## Activity
Count all lines holding "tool" in the data below and say the number, nothing more.

## Supplied data
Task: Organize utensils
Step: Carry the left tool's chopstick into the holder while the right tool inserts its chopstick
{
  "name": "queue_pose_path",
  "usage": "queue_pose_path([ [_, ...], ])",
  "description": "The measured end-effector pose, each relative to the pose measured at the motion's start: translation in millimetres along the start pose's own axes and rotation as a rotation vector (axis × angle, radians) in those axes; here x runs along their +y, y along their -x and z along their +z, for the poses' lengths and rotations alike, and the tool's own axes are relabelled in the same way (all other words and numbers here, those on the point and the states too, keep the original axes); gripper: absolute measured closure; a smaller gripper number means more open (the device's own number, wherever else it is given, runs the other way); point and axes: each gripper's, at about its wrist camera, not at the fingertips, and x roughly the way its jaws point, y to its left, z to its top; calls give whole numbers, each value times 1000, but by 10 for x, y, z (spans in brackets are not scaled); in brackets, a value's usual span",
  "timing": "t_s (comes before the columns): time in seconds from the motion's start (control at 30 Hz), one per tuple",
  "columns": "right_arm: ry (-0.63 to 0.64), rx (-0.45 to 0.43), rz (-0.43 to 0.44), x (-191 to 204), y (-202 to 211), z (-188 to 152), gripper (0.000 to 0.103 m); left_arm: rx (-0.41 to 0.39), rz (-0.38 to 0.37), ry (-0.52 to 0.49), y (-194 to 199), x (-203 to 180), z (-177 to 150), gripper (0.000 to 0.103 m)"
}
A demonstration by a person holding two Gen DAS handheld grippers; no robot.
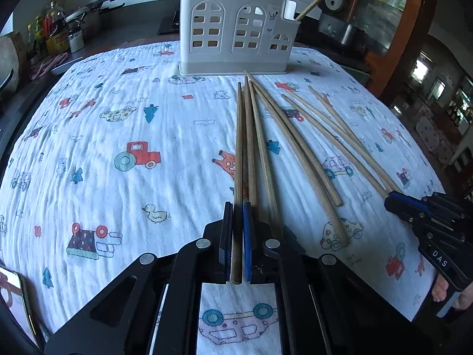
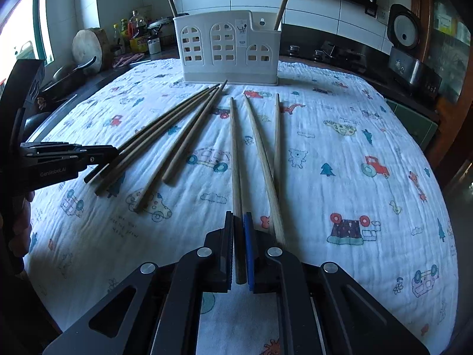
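White utensil holder (image 1: 236,32) with two chopsticks (image 2: 283,0) upright inside, loose chopsticks (image 1: 298,148) before it, left gripper (image 1: 237,207) fingers clamping one dark chopstick (image 1: 239,148), right gripper (image 2: 238,216) fingers clamping a pale chopstick (image 2: 235,153)

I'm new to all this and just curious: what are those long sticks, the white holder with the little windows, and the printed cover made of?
The chopsticks look like unpainted wood or bamboo: matt tan, with faint lengthwise grain. The holder seems moulded plastic: smooth, evenly white, with clean cut-out arches. The cover looks like soft cotton cloth, judging by its crinkled, puckered weave and printed cartoons.
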Motion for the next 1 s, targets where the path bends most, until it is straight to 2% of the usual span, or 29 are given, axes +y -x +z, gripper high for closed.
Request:
queue_pose_path([
  [0.23, 30, -111, -14, 57, 401, 234, 96, -84, -12, -4, 379, 12, 133, 98],
  [0.37, 50, -208, -19, 92, 697, 499, 96, -160, -5, -16, 645, -4, 300, 98],
  [0.47, 64, -246, -10, 89, 807, 720, 96, -200, -9, -26, 795, -8, 487, 98],
  [0.83, 39, -230, 92, -188, 919, 1740, 96, -264, -38, -91, 1089, -119, 1241, 98],
  [1.0, 39, -255, 106, -287, 1087, 2171, 96, -302, -57, -105, 1265, -164, 1593, 98],
])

## Task result
2